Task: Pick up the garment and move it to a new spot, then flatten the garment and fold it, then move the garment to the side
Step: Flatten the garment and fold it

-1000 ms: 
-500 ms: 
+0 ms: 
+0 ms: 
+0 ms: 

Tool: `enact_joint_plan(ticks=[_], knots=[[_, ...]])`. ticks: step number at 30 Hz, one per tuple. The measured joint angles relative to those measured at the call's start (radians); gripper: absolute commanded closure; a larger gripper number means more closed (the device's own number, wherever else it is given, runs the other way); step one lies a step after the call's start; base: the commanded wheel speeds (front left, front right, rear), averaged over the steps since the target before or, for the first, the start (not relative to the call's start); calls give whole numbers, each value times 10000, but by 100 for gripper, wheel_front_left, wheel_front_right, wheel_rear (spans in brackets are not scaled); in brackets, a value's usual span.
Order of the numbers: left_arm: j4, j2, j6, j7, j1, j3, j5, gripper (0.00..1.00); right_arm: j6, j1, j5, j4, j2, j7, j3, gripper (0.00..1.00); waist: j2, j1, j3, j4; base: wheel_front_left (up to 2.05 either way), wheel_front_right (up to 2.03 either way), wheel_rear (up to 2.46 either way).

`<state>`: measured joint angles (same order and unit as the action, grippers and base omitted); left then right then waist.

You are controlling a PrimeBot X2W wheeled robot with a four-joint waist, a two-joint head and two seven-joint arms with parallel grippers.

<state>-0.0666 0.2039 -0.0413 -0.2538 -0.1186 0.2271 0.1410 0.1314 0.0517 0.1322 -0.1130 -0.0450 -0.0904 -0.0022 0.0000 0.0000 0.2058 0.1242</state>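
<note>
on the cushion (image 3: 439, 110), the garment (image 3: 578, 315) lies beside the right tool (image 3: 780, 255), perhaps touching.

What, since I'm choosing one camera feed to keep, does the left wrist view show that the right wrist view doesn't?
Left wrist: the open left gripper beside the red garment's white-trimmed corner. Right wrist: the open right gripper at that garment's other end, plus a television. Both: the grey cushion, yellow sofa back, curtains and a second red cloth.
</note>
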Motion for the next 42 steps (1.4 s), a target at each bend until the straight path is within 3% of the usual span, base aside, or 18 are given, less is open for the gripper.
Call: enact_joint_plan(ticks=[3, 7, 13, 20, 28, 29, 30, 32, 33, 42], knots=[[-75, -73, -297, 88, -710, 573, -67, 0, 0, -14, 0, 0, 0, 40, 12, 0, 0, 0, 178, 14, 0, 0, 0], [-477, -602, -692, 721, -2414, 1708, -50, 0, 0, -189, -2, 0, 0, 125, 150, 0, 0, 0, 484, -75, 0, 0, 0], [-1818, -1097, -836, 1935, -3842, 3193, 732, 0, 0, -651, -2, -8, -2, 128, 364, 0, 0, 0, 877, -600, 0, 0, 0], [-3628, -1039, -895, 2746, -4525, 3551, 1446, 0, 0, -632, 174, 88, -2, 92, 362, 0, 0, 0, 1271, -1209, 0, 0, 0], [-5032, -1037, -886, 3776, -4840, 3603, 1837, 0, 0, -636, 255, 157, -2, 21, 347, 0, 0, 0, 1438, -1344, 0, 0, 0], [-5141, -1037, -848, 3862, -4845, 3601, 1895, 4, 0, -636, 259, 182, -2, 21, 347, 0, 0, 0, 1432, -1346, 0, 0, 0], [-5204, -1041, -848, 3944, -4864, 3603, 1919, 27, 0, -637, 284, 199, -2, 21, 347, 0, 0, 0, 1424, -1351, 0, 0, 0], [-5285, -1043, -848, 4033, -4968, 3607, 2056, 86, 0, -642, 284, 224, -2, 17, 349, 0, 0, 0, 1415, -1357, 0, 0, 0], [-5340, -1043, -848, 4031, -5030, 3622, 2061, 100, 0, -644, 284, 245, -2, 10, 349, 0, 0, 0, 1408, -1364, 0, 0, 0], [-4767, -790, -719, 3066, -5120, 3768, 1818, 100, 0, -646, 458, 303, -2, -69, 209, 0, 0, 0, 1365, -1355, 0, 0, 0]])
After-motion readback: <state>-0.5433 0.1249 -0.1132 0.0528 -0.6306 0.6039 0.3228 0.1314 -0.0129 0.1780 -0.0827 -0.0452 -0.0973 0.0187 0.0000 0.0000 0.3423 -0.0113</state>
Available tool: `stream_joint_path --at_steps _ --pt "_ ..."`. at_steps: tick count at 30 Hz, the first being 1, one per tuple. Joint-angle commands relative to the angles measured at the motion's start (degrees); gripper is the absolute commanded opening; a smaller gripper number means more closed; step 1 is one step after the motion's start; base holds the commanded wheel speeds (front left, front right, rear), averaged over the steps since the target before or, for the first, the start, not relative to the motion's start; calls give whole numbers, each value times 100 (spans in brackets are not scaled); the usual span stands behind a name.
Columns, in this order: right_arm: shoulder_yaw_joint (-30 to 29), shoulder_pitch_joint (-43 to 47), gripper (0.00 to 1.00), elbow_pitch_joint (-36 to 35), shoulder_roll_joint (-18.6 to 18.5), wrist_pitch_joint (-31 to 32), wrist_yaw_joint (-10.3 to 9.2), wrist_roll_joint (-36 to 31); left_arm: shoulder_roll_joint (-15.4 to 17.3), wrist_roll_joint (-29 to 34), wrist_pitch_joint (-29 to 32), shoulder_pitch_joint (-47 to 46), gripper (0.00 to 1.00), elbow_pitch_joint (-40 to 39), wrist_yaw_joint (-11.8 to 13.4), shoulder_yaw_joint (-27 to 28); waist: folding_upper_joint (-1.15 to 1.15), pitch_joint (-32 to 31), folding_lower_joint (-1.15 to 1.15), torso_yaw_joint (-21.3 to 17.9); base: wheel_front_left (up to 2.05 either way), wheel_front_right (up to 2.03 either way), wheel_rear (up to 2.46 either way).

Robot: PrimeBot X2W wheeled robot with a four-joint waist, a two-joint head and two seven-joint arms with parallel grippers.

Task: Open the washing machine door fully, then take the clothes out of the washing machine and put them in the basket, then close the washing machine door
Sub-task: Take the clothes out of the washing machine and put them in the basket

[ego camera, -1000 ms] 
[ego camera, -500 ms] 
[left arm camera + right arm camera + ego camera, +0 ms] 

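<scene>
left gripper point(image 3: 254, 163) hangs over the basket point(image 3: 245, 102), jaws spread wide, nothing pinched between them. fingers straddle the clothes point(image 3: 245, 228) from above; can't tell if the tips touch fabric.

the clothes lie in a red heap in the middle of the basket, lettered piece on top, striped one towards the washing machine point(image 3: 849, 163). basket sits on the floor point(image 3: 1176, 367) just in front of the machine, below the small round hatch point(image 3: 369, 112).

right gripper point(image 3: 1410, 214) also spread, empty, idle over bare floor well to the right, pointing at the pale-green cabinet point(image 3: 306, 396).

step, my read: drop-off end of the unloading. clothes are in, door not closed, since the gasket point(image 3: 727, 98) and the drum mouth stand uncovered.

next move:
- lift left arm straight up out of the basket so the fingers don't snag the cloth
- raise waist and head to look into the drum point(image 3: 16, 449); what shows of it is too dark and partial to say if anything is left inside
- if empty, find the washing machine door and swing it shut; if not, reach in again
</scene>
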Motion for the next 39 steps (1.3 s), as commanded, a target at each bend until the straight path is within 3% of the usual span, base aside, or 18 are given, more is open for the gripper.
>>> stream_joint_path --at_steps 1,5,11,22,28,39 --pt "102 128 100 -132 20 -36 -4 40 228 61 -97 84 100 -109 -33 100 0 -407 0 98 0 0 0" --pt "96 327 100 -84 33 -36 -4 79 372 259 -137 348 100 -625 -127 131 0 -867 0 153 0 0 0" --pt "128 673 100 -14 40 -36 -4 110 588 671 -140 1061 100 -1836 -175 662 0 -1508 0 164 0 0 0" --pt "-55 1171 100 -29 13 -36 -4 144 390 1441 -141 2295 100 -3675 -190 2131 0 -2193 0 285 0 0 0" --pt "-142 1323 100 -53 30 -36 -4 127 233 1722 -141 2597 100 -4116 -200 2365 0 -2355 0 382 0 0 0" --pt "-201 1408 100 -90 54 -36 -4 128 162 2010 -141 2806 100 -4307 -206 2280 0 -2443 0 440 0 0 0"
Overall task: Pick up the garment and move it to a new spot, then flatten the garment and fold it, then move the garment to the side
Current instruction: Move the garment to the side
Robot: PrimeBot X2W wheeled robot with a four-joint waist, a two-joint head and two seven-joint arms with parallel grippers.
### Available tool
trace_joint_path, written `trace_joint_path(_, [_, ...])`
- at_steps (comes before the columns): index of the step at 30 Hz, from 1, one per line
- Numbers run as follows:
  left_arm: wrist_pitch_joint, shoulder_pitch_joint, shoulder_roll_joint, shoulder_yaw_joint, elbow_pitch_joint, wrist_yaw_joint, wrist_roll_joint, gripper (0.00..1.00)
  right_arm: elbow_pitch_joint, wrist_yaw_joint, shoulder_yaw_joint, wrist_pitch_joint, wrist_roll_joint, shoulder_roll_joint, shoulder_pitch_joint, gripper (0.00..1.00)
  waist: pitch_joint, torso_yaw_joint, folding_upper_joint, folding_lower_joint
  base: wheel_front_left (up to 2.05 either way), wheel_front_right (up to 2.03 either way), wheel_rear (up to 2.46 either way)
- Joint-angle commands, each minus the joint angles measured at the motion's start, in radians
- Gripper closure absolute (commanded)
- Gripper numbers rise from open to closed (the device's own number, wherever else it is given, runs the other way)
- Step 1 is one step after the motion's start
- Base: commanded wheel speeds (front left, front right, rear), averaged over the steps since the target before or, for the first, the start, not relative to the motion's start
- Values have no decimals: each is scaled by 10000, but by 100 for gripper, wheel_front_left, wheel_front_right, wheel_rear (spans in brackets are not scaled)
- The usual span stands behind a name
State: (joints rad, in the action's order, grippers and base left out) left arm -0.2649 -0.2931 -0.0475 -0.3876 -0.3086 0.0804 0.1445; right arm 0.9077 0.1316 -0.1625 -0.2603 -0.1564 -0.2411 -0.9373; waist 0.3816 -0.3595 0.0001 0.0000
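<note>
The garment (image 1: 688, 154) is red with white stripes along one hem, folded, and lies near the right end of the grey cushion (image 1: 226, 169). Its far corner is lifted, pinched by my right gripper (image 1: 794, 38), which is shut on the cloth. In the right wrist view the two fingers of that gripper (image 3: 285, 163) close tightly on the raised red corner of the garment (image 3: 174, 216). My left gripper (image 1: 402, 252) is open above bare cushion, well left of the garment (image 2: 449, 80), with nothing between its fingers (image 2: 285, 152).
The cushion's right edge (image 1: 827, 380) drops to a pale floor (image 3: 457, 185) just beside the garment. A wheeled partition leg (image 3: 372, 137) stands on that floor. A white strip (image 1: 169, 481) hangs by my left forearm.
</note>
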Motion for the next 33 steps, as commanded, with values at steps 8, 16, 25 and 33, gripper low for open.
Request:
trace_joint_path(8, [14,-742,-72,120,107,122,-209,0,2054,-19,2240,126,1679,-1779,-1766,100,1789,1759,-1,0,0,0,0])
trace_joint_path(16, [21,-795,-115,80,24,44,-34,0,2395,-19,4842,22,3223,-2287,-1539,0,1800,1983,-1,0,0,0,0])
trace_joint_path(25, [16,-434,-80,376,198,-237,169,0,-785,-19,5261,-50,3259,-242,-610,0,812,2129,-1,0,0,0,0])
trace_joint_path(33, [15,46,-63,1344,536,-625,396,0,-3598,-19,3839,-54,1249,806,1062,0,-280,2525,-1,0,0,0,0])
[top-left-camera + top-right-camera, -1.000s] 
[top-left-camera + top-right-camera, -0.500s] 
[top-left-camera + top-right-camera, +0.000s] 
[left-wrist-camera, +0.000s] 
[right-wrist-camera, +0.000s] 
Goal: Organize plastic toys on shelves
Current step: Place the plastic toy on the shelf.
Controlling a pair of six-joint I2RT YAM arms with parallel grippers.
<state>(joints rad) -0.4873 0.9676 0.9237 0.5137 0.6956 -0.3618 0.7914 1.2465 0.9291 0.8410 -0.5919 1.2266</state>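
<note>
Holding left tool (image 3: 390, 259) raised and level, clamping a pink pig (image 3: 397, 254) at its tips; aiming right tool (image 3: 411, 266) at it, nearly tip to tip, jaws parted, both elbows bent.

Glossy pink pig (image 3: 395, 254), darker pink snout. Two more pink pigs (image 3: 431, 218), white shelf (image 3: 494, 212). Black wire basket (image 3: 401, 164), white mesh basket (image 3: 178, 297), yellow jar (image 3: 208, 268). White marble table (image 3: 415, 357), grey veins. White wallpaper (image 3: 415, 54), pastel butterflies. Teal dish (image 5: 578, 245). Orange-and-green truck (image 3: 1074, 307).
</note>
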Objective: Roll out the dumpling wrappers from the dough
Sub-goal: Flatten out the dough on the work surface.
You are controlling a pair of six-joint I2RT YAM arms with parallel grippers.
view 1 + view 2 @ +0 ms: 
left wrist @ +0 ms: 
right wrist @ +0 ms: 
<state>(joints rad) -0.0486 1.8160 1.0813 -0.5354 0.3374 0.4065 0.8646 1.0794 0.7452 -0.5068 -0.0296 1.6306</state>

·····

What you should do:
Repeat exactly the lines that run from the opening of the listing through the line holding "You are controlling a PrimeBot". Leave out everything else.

Reply to the task:
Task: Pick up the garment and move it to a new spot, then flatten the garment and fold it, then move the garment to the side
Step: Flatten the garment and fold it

-1000 ms: 
-500 ms: 
+0 ms: 
+0 ms: 
+0 ms: 

Tool: `enact_joint_plan(ticks=[_], knots=[[_, ...]])`. ticks: step number at 30 Hz, one per tuple. The measured joint angles relative to those measured at the call's start (radians); gripper: absolute commanded closure; a larger gripper number means more closed (the device's own number, wherever else it is given, runs the other way); step one lies a step after the call's start; base: the commanded wheel speeds (front left, front right, rear), averaged over the steps since the target before or, for the first, the start (not relative to the call's start); calls give whole numbers, each value times 10000, but by 100 for gripper, wheel_front_left, wheel_front_right, wheel_rear (spans in brackets are not scaled); in brackets, a value's usual span.
Order of the numbers: left_arm: j4, j2, j6, j7, j1, j3, j5, gripper (0.00..1.00); right_arm: j6, j1, j5, j4, j2, j7, j3, gripper (0.00..1.00); waist: j2, j1, j3, j4; base: wheel_front_left (up to 2.05 either way), wheel_front_right (up to 2.03 either way), wheel_rear (up to 2.46 either way).

`<state>`: measured joint angles (same order and unit as the action, grippers and base omitted); left then right then waist.

You are controlling a PrimeBot X2W wheeled robot with a four-joint waist, a two-joint head and two seven-joint arms with parallel grippers.

With the output given, the exercise is complete.